| TO DO |
Set down exactly the lines below between the line holding "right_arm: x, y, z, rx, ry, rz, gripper" and the line holding "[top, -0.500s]", inclusive; no other line belongs in the answer.

| LISTED ENTRIES |
==============================

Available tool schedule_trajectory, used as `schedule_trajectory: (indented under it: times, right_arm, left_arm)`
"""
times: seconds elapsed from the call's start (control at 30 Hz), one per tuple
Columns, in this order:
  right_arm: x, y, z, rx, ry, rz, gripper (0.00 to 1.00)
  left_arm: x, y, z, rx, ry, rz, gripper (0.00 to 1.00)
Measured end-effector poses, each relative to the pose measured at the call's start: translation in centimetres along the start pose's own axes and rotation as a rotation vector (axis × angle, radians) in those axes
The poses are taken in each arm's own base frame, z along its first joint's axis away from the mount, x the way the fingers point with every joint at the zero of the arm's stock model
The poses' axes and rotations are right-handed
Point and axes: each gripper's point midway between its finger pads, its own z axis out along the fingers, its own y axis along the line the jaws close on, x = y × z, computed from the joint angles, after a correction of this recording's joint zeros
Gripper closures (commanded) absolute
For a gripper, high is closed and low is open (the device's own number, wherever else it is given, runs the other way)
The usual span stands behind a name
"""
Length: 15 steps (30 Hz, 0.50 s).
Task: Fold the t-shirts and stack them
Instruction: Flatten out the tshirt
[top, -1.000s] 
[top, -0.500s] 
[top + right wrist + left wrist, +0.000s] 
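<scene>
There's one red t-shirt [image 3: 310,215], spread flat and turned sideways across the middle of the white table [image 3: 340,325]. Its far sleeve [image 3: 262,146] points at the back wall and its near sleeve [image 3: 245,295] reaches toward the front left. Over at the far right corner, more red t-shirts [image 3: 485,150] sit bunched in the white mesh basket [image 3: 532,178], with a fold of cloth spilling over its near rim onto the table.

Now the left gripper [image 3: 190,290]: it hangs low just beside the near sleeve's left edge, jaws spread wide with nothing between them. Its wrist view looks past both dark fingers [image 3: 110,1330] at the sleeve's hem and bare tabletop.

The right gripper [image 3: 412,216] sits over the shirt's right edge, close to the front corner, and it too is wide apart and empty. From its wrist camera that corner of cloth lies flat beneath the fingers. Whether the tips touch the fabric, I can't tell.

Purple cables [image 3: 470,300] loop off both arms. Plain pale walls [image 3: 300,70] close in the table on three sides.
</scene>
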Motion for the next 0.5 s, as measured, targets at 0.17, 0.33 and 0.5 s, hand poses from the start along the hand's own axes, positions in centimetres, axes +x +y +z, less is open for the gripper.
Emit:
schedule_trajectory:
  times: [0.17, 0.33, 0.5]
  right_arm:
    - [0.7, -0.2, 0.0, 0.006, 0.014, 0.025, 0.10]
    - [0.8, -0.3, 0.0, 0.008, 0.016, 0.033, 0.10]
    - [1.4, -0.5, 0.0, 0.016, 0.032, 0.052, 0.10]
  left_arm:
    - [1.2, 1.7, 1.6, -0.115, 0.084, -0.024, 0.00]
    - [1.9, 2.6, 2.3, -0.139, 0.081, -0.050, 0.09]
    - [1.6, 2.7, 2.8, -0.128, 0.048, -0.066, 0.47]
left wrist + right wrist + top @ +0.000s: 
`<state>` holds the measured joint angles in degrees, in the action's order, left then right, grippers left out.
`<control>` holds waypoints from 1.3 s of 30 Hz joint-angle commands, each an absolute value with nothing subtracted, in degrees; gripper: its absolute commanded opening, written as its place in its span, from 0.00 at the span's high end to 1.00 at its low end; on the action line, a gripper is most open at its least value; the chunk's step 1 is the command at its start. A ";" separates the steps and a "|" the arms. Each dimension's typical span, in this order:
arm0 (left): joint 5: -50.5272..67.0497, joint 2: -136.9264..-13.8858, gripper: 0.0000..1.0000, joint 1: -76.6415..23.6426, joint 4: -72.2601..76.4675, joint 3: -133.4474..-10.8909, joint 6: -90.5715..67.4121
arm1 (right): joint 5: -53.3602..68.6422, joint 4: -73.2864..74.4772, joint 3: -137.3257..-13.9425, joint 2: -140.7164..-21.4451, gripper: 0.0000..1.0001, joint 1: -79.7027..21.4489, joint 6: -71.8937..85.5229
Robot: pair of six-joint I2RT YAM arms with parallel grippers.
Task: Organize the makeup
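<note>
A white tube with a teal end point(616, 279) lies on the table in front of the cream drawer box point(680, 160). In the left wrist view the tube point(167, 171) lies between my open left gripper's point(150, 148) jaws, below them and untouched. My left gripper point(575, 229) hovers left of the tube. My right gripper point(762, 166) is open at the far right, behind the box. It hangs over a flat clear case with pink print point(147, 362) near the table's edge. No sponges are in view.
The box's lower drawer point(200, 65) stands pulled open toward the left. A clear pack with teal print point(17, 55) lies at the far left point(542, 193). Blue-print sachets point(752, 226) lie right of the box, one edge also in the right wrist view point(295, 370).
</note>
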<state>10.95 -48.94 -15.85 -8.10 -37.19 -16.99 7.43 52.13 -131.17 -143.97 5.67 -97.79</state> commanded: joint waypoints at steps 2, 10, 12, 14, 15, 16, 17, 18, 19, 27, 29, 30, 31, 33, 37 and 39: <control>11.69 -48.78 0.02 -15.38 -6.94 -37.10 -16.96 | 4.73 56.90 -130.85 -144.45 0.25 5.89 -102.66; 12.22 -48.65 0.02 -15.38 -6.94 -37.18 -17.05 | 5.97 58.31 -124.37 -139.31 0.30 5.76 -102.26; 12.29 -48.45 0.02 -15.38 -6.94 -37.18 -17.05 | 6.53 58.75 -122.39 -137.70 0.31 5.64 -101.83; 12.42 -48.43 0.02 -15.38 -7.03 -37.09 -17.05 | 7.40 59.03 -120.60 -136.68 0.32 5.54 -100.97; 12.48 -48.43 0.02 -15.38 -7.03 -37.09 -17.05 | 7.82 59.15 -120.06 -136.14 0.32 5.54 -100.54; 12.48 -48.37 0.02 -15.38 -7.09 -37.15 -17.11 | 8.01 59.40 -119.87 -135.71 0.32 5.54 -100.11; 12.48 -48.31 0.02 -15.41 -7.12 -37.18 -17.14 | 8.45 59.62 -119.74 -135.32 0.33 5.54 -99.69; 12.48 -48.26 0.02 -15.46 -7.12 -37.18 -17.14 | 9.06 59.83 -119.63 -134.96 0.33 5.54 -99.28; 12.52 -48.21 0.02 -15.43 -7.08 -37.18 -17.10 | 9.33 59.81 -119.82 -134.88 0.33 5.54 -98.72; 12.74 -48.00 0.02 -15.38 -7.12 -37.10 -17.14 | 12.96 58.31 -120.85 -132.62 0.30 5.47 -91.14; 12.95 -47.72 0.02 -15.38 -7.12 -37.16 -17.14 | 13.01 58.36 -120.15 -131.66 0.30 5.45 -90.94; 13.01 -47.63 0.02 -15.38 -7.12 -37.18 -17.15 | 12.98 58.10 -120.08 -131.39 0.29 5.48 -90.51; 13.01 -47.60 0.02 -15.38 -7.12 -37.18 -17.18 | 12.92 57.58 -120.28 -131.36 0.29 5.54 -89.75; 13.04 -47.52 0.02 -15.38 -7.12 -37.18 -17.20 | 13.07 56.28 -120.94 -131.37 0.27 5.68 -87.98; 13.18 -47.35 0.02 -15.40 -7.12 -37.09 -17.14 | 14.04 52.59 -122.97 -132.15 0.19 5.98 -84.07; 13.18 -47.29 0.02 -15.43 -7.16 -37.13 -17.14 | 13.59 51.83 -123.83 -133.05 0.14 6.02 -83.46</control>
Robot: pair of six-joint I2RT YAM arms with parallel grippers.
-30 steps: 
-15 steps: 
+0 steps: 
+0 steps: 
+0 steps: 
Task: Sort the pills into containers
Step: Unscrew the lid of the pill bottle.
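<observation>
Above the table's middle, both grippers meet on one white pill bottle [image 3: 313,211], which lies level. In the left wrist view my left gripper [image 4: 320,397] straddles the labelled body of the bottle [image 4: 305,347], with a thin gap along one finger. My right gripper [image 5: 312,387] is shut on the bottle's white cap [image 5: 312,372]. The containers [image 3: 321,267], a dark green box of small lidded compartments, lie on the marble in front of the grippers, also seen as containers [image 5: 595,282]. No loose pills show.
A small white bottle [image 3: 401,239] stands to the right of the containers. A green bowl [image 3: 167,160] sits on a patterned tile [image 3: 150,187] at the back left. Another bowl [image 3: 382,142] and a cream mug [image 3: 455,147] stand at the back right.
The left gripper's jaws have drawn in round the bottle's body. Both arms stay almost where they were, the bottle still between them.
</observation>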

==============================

| WRITTEN ANSWER |
  right_arm: x, y, z, rx, ry, rz, gripper (0.00 to 1.00)
  left_arm: x, y, z, rx, ry, rz, gripper (0.00 to 1.00)
Measured end-effector poses, each relative to the pose measured at the call's start: translation in centimetres along the start pose's own axes and rotation as a rotation vector (axis × angle, radians) in those axes
The poses are taken in each arm's own base frame, z along its first joint's axis away from the mount, x the way the fingers point with every joint at the zero of the arm's stock model
The poses' axes and rotations are right-handed
Point and axes: each gripper's point midway between its finger pads, its own z axis out along the fingers, its own y axis along the line the jaws close on, x = y × z, computed from the joint angles, after a correction of this recording's joint zeros
Gripper closures (commanded) absolute
For a gripper, high is closed and low is open (the device's own number, wherever else it is given, runs the other way)
The usual span stands behind a name
"""
Length: 15 steps (30 Hz, 0.50 s).
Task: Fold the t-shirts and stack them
Instruction: Flatten out the tshirt
[top, -1.000s] 
[top, -0.500s] 

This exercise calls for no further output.